The threat of flooding has been exacerbated by changes in global temperatures. Floods have devastated countries in Asia and North America, with the latest flood in New York overwhelming a city with some of the biggest infrastructure in the world. However, while floods were restricted to one city in this case, 2022's floods in Pakistan caused widespread devastation and created a humanitarian crisis that remains unaddressed a year later.

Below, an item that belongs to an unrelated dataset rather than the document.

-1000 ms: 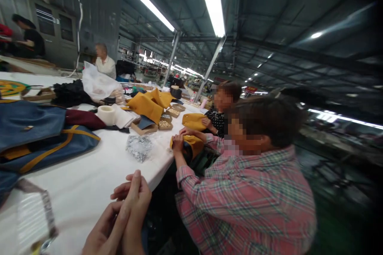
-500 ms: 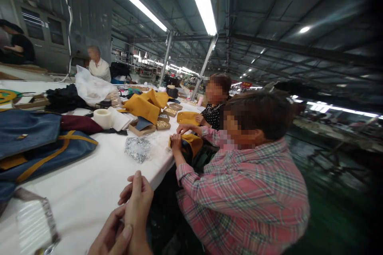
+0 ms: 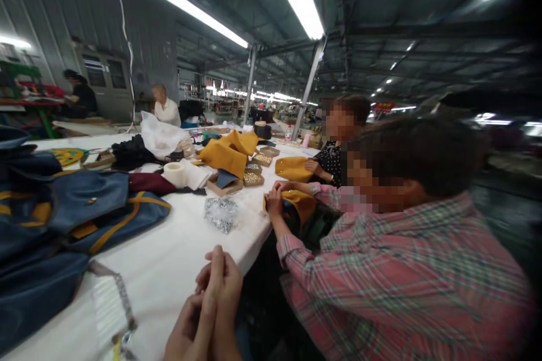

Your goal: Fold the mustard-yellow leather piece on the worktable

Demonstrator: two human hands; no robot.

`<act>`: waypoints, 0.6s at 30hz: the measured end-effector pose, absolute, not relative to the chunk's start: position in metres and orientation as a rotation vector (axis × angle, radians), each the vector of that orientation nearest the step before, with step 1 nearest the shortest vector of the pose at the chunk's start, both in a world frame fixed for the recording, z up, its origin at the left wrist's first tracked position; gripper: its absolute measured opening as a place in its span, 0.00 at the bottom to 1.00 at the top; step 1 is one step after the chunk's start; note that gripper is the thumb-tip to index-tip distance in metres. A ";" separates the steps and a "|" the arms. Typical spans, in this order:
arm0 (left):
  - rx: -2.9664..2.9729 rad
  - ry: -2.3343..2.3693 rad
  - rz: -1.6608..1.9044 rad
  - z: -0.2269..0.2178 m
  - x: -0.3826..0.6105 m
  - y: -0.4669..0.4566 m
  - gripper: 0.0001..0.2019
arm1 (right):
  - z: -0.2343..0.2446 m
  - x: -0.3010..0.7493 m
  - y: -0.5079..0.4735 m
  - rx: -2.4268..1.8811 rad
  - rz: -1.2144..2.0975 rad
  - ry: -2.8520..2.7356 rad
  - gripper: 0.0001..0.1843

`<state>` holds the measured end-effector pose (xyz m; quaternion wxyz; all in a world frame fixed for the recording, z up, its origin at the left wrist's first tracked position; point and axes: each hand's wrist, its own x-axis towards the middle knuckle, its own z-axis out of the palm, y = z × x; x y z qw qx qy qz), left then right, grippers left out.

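Note:
My left hand (image 3: pixel 188 318) and my right hand (image 3: pixel 231 287) are pressed together in front of me at the table's near edge. The left thumb lies along the right hand, and the left fingers close loosely around its lower part. Loosely curled, the right fingers hold no object; its thumb points up. Beyond them on the white-covered table (image 3: pixel 165 262) is a clear bag of silvery small pieces (image 3: pixel 221 214). A strip with a metal clasp (image 3: pixel 125 338) and a ribbed clear packet (image 3: pixel 109 304) lie left of my hands.
Blue bags with yellow trim (image 3: pixel 91 203) fill the table's left side. Farther back are a tape roll (image 3: pixel 174 174), small boxes of gold-coloured pieces (image 3: pixel 253 179) and yellow pieces (image 3: pixel 224 152). A co-worker in a plaid shirt (image 3: pixel 381 271) sits close on my right, handling a yellow-and-dark piece (image 3: pixel 298 203).
The view has turned left, so the scene sits farther right. My left thumb has moved up along my right hand, and the hands are closer together.

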<state>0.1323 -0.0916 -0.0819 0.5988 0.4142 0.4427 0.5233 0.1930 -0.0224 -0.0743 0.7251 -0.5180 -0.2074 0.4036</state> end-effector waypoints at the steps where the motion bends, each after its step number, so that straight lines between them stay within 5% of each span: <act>1: 0.949 0.982 1.191 -0.081 0.132 -0.095 0.31 | -0.072 0.194 -0.023 -1.140 0.869 -0.453 0.39; 8: 0.917 0.846 1.048 -0.080 0.105 -0.102 0.29 | -0.073 0.201 -0.024 -1.136 0.987 -0.428 0.32; 12: 0.865 1.178 1.140 -0.074 0.071 -0.099 0.26 | -0.084 0.204 -0.019 -1.135 1.050 -0.442 0.31; 18: 1.706 1.173 1.229 -0.052 0.072 -0.114 0.26 | -0.079 0.194 -0.016 -1.097 1.099 -0.452 0.29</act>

Yet, even as people in Pakistan wait for the government to help with reconstruction efforts, super floods, it appears, might be a regular feature of modern day living. Each mega flood, such as the one that took place in Libya kills thousands of people and displaces even more. The devastation in the African country is particularly striking since while roughly two thousand people were estimated to have died in Pakistan, the Libyan death toll sits at nearly twenty thousand lives lost - an occurrence also fueled by the failure of two dams that were expected to protect 90,000 people according to the Associated Press. However, recovery from such large scale events takes years and is often complicated by corruption and misgovernance in the countries that might suffer from their consequences.

As an example, a year after the devastating flood and $200 million in U.S. aid, more than 1.5 million children in Pakistan are still at risk of severe malnutrition. Foreign aid to developing countries is often siphoned off or spent inefficiently, and in Pakistan's case, the money spent on reconstruction and rehabilitation for the flood victims appears to have had a negligible impact on feeding those who need food the most. This is because data from the United Nations Children's Foundation (UNICEF) shows that at the outset of the devastating humanitarian crisis, 1.6 million children were severely malnourished, so after a year, more than 93% of them are still suffering.

These megascale human disasters are caused by climate change and are part of the broader phenomenon of global warming that is a result of the stunning growth in the use of carbon based fuels for industrial growth. According to the National Aeronautics and Space Administration (NASA), a lunar cycle coupled with elevated sea levels due to global warming will cause every major U.S. coast to experience high tide floods from 2023 onwards. Global warming causes the glacier ice caps to melt, and the water then flows into the sea at sufficiently large levels to cause floods. However, since temperatures are now higher, less water is frozen back, leading to a disruption in the delicate balance of the Earth's ecosystem.